_INSTRUCTIONS FOR THE TASK:_ Apart from the pictures, reproduce the data below exactly as it stands.
___ DATA SHOWN ___
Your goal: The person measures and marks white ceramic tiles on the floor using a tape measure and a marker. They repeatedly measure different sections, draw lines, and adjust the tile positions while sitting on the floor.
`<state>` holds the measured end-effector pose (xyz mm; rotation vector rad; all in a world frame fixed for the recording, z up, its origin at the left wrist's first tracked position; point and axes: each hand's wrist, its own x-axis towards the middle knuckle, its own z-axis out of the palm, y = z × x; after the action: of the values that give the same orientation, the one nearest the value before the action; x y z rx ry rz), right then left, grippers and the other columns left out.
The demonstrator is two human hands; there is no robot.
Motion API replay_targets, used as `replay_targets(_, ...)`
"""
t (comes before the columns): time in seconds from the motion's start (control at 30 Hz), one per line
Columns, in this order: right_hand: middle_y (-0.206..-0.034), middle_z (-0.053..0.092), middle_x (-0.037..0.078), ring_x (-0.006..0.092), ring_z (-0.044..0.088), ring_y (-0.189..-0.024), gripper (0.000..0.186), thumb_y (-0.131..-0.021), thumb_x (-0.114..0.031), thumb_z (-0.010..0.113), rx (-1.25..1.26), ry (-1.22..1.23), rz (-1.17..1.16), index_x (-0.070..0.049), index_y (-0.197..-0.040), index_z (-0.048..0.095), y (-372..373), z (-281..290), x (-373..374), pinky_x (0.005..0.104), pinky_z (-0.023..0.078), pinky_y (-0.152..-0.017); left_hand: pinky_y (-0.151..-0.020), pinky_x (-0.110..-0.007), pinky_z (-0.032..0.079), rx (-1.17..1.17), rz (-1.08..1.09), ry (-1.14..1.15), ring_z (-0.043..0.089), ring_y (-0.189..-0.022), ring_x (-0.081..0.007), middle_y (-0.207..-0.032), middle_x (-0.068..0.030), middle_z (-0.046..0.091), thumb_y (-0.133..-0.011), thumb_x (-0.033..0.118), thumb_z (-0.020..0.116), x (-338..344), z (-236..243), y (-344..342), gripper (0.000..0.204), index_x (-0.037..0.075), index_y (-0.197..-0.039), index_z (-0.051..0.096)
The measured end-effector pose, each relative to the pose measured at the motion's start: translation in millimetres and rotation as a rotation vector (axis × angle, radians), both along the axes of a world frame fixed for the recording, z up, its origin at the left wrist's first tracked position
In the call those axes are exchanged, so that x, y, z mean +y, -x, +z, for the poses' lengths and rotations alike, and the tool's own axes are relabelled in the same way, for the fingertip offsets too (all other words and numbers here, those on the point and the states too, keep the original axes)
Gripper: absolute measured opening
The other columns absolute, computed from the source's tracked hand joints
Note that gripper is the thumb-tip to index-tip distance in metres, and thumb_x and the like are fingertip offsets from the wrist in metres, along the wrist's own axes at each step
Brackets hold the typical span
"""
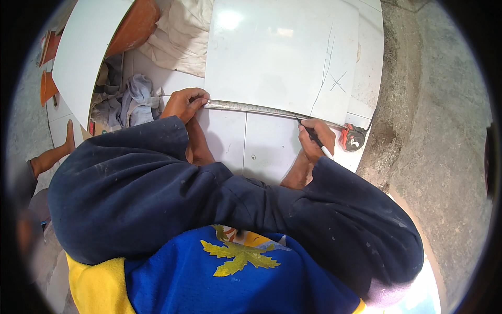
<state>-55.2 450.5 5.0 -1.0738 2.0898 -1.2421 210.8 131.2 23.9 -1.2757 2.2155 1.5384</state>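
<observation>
A white board (272,57) lies in front of me, with thin pencil-like lines and a cross at its right side. A tape measure blade (246,108) stretches along its near edge to a red and black case (353,138) at the right. My left hand (184,104) pinches the blade's left end at the board's corner. My right hand (319,137) grips a black pen (312,135) with a white end, its tip at the blade near the drawn lines.
White tiles (225,141) lie under the board. Cloths (172,36), orange pieces (130,23) and another white sheet (78,63) are at left. A co-worker's bare foot and leg (55,152) show at far left. A rough concrete floor (434,104) runs along the right.
</observation>
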Motion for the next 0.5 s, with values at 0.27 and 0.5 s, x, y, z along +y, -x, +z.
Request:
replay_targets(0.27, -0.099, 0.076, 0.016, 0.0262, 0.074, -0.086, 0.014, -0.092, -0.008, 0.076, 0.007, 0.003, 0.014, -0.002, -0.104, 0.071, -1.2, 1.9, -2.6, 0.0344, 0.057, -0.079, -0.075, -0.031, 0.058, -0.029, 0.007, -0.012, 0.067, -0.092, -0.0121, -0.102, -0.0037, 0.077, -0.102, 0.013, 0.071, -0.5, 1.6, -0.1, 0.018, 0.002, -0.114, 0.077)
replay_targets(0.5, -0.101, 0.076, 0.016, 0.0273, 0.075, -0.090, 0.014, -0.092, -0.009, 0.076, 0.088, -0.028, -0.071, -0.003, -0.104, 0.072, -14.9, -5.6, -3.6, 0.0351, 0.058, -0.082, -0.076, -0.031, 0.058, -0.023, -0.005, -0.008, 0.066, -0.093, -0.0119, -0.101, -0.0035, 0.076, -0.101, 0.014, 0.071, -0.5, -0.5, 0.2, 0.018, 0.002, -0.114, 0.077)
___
_PROBLEM SOLUTION:_
Your goal: The person measures and marks white ceramic tiles on the floor using a tape measure and a marker. They repeatedly measure different sections, draw lines, and adjust the tile positions while sitting on the floor.
`<state>` holds the measured end-effector pose (xyz mm; rotation vector rad; all in a world frame fixed for the recording, z up, its origin at the left wrist's first tracked position; point and axes: each hand's wrist, its own x-axis towards the middle knuckle, its own z-axis out of the palm, y = z × x; after the action: of the values that give the same orientation, the one nearest the value before the action; x y z rx ry rz), right then left, grippers and the other columns left out.
The demonstrator is two human hands; there is no robot.
Motion API replay_targets, used as `replay_targets(_, ...)`
"""
t (comes before the columns): time in seconds from the motion's start (control at 30 Hz), one per line
Columns, in this order: right_hand: middle_y (-0.206..-0.034), middle_z (-0.053..0.092), middle_x (-0.037..0.078), ring_x (-0.006..0.092), ring_z (-0.044..0.088), ring_y (-0.189..-0.024), gripper (0.000..0.186), thumb_y (-0.131..-0.021), thumb_x (-0.114..0.031), thumb_z (-0.010..0.113), rx (-1.25..1.26), ry (-1.22..1.23), rz (-1.17..1.16), index_x (-0.070..0.049), index_y (-0.197..-0.040), index_z (-0.048..0.095), y (-372..373), z (-281..290), x (-373..374), pinky_x (0.005..0.104), pinky_z (-0.023..0.078), pinky_y (-0.152..-0.017); left_hand: pinky_y (-0.151..-0.020), pinky_x (-0.110..-0.007), pinky_z (-0.032..0.079), rx (-1.17..1.17), rz (-1.08..1.09), ry (-1.14..1.15), ring_z (-0.043..0.089), ring_y (-0.189..-0.022), ring_x (-0.081..0.007), middle_y (-0.207..-0.032), middle_x (-0.068..0.030), middle_z (-0.046..0.091), thumb_y (-0.133..-0.011), thumb_x (-0.033..0.118), thumb_z (-0.020..0.116), x (-338..344), z (-236..243), y (-344..342), gripper (0.000..0.204), index_x (-0.037..0.075), index_y (-0.197..-0.039), index_z (-0.051..0.096)
The measured end-effector pose, each relative to the pose measured at the motion's start: translation in millimetres and rotation as a rotation vector (axis × angle, radians), both along the axes of a world frame fixed for the recording, z up, its origin at the left wrist's first tracked position
In the call those axes are exchanged, so that x, y, z mean +y, -x, +z, for the poses' lengths and rotations alike, and the tool's own axes are relabelled in the same way, for the fingertip offsets too (all other words and numbers here, those on the point and the states too, keep the original axes)
Gripper: absolute measured opening
The other columns absolute, computed from the source's tracked hand joints
Note that gripper is the thumb-tip to index-tip distance in metres, and thumb_x and the like are fingertip offsets from the wrist in metres, along the wrist's own axes at each step
Brackets hold the typical span
"""
<state>-55.2 450.5 5.0 -1.0738 2.0898 -1.2421 210.8 131.2 23.9 -1.2757 2.2155 1.5384</state>
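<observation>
A white board (272,57) lies in front of me, with thin pencil-like lines and a cross at its right side. A tape measure blade (246,108) stretches along its near edge to a red and black case (353,138) at the right. My left hand (184,104) pinches the blade's left end at the board's corner. My right hand (319,137) grips a black pen (312,135) with a white end, its tip at the blade near the drawn lines.
White tiles (225,141) lie under the board. Cloths (172,36), orange pieces (130,23) and another white sheet (78,63) are at left. A co-worker's bare foot and leg (55,152) show at far left. A rough concrete floor (434,104) runs along the right.
</observation>
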Motion for the next 0.5 s, with values at 0.27 and 0.5 s, x, y, z along +y, -x, +z.
Request:
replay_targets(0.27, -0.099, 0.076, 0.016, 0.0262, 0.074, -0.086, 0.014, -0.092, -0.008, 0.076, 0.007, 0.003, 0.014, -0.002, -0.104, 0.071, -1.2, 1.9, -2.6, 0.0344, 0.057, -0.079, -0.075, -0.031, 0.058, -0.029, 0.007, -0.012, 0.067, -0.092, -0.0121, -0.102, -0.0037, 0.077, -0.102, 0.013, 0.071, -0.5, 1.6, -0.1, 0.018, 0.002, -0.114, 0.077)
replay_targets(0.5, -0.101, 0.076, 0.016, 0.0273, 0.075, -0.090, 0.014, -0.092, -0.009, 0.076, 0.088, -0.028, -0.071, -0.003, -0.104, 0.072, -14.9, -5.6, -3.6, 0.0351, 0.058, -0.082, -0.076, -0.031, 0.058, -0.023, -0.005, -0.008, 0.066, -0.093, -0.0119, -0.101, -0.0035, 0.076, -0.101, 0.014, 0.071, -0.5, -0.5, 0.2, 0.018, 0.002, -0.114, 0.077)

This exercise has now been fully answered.